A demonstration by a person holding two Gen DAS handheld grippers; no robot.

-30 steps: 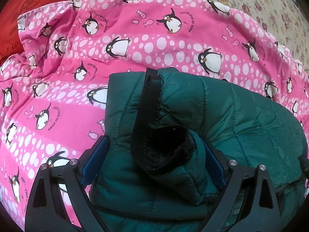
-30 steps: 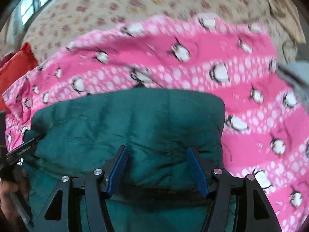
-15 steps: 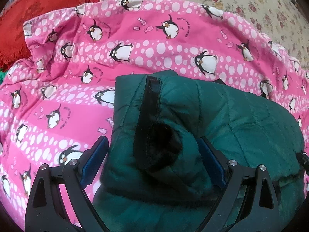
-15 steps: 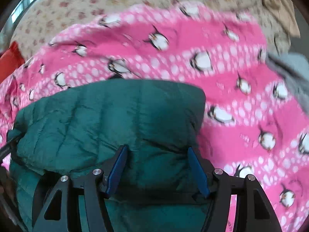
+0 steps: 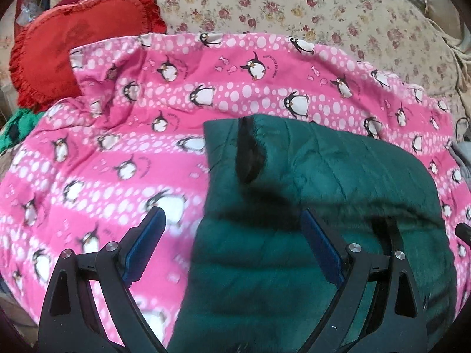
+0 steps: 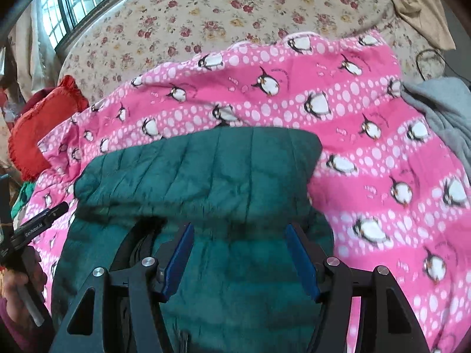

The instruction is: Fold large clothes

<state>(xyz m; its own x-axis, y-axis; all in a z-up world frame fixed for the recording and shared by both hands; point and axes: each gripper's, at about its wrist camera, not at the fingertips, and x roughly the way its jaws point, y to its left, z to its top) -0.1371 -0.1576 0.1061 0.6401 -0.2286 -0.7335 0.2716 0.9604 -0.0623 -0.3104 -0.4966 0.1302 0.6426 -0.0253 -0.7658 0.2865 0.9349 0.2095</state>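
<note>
Both claws open, nothing pinched. L claw [image 5: 232,245]: blue pads [image 5: 144,247] spread wide, left pad over the pink blanket [image 5: 123,153], right pad over the near part of the green jacket [image 5: 338,182]; no cloth pressed between them. R claw [image 6: 240,257]: pads [image 6: 178,260] apart, hanging above the jacket's [image 6: 206,170] near fold; pad-to-cloth contact can't be told, some blur.

Jacket: dark green, quilted, lying on the blanket on the bed, far part folded over into a thick roll running left-right. Black trim strip [image 5: 248,153] at its left far end, w/ a dark opening beside it.

Blanket: pink w/ penguins, over a flowered bedsheet [image 6: 235,14]. Red ruffled pillow [image 5: 76,44] far left. Grey cloth [image 6: 441,111] at right edge. Person's hand [image 6: 20,288] on the L claw's handle, seen lower left in R wrist view.
</note>
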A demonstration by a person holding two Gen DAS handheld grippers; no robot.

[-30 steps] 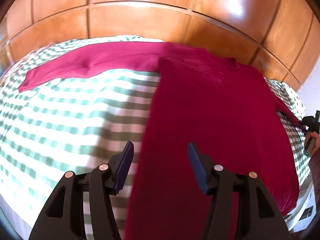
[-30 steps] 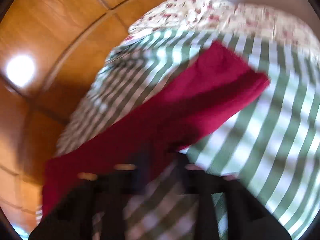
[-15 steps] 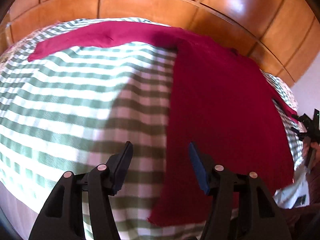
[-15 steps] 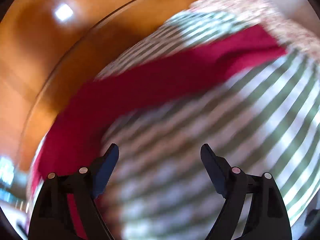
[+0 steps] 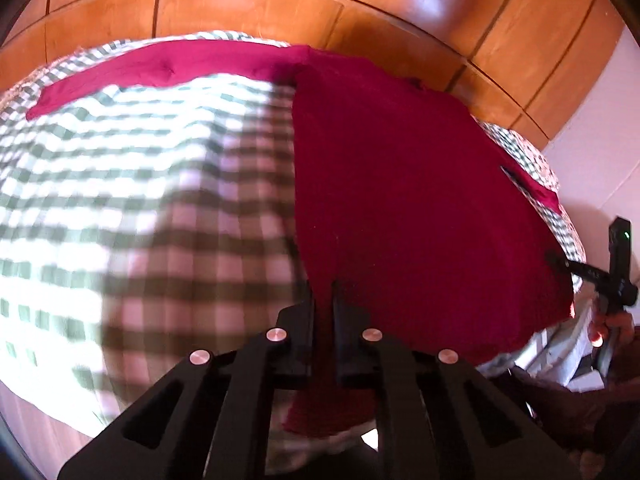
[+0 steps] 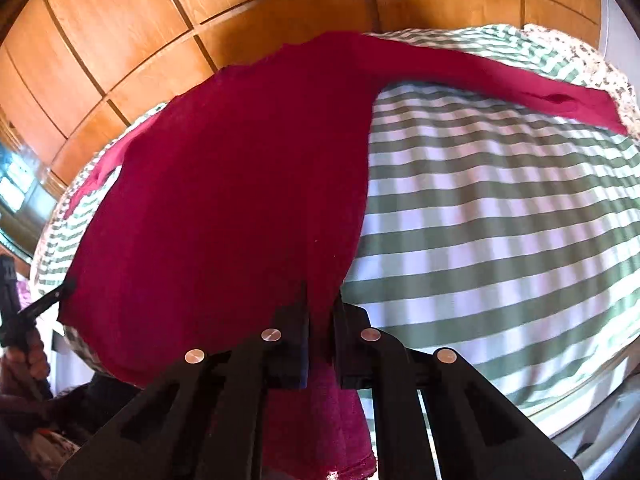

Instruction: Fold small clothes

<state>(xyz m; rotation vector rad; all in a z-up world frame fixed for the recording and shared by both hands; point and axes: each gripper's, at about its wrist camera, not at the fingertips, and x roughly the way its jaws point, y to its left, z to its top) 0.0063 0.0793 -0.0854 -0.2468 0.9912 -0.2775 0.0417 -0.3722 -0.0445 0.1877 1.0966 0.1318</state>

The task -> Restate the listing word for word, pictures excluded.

Task output ->
A demonstration by a person holding two Gen DAS handheld grippers; no robot.

-30 steps: 
-30 steps: 
-15 steps: 
-15 steps: 
+0 steps: 
+0 steps: 

The instruction is: Fold large clothes

<state>(xyz m; its own x-axis, y-axis; all in a z-up world frame fixed for the recording and shared by both hands; point and axes: each gripper's, at about its wrist camera, not at the fingertips, and x roughly the way its jaws point, y to its left, z to its top) -0.1371 -0.1576 0.1061 0.6401 -0.2286 -0.7335 0.2716 0.9604 -0.0623 -0.3104 -0.4966 0.1302 0.6426 -0.0253 -0.7658 0.2865 0.9349 0.2095</state>
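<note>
Both claws open, nothing pinched. L claw [image 5: 232,245]: blue pads [image 5: 144,247] spread wide, left pad over the pink blanket [image 5: 123,153], right pad over the near part of the green jacket [image 5: 338,182]; no cloth pressed between them. R claw [image 6: 240,257]: pads [image 6: 178,260] apart, hanging above the jacket's [image 6: 206,170] near fold; pad-to-cloth contact can't be told, some blur.

Jacket: dark green, quilted, lying on the blanket on the bed, far part folded over into a thick roll running left-right. Black trim strip [image 5: 248,153] at its left far end, w/ a dark opening beside it.

Blanket: pink w/ penguins, over a flowered bedsheet [image 6: 235,14]. Red ruffled pillow [image 5: 76,44] far left. Grey cloth [image 6: 441,111] at right edge. Person's hand [image 6: 20,288] on the L claw's handle, seen lower left in R wrist view.
</note>
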A demonstration by a person holding two Gen DAS handheld grippers; no robot.

[-30 steps] 
[-30 steps] 
[-15 steps] 
[-15 steps] 
[+0 steps] 
[+0 steps] 

Instruction: Fold small clothes

<state>(xyz m; rotation vector rad; all in a z-up world frame fixed for the recording and shared by both hands; point and axes: each gripper's, at about its wrist camera, not at the fingertips, and x roughly the way its jaws point, y to its left, z to its top) 0.0063 0.0793 -0.0854 -0.2468 0.9912 -0.2775 0.0417 -0.3722 -0.0445 0.1877 1.0966 0.1318</state>

With that, the answer is done.